The decline of 2.5 million people is much larger than the reductions that followed previous recessions. But there are still about a million more Americans on welfare than there were in the late 1980s.

The past four years have brought an unparalleled effort to put recipients to work. Forty-three states won federal approval to run experimental programs, some covering just a few counties and some extensive and bold. Even analysts who typically stress economics say they think the new policies are partly responsible for the declining caseloads.

Indiana and Wisconsin have experienced large reductions under governors who frequently inveighed against the welfare system. And in 1995, both states began experimenting with a two-year limit.

Oregon, by contrast, has experienced similarly dramatic reductions through an intensive case-management system that imposes no time limits as long as recipients are moving toward employability. And welfare is not a prominent political issue there.
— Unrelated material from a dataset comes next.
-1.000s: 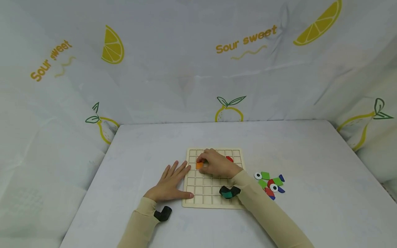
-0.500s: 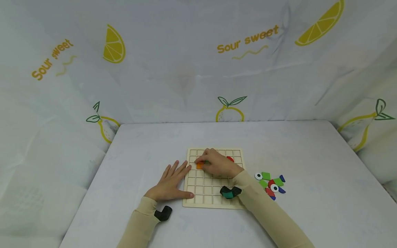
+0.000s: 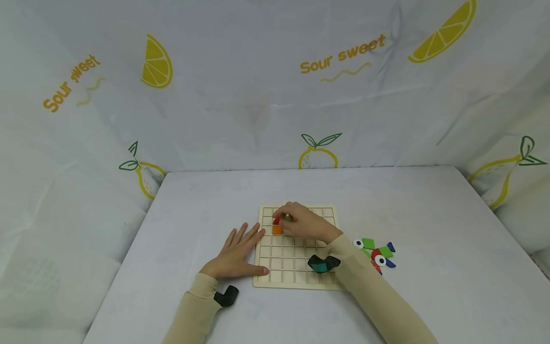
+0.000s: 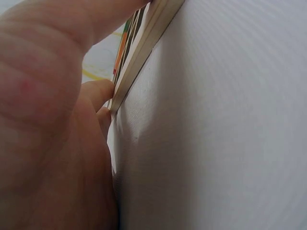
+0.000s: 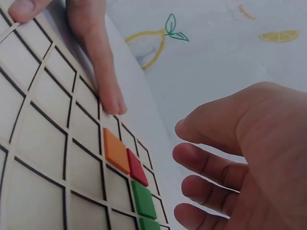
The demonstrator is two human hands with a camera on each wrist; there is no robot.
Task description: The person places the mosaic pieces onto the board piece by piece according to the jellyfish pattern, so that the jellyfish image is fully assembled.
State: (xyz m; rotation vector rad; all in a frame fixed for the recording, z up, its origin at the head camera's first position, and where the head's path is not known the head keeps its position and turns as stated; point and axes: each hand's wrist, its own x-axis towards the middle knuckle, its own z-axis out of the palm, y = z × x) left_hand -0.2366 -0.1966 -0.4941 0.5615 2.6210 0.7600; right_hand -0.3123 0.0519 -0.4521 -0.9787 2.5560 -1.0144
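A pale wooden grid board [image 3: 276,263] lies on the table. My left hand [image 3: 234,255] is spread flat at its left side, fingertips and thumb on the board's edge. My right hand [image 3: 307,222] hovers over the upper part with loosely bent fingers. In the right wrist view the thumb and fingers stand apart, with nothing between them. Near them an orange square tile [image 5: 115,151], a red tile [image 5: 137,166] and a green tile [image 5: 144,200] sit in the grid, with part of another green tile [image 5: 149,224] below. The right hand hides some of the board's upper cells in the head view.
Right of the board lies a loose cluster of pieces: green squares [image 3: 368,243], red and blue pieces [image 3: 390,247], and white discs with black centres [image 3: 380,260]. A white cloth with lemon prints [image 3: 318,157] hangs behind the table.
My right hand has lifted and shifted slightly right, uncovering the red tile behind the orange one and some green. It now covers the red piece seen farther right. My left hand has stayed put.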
“We aren’t trying to find fault with people who aren’t working,” said Gov. John Kitzhaber. “We’re asking ourselves why aren’t they working.”

There are also intriguing contrasts between the Indiana and Wisconsin approaches. Wisconsin has achieved much of its reduction by diverting people from welfare at the time they apply. Indiana, by contrast, has not cut the numbers coming on the rolls but has increased the number who leave each month.

The unemployment rate is 5.2 percent in Oregon, 3.3 percent in Indiana and 2.7 percent in Wisconsin.

Perhaps the place where welfare policies have had the clearest effect on caseloads is Wisconsin. The state expanded three new programs to Milwaukee last March and saw its caseloads suddenly plummet.

One is a “diversion program,” which requires applicants to perform 60 hours of job search activities as a condition of getting aid. Another is a “pay for performance” plan, which reduces grants proportionately for every hour of work or training that recipients miss. A third is a program of bureaucratic incentives that measures caseload reductions and threatens lagging offices with a loss of money.

The welfare rolls in Milwaukee have fallen by 7,235 families in the 10 months since the program began, compared with a decline of 2,753 families in the previous year. Since March, new applications have declined by about 30 percent.

Advocates fear some families may be worse off. But Jason Turner, a Wisconsin official who helped design the program, said the screening discourages those with other options from coming onto welfare. “A lot of people said: ‘The heck with it. I’ll find my own job,’ ” he said.

xxxx SHRINKING ROLLS In the past year alone, the number of people on welfare has dropped 19 percent in Milwaukee, 17 percent in Houston, 11 percent in Detroit and 9 percent in New York City.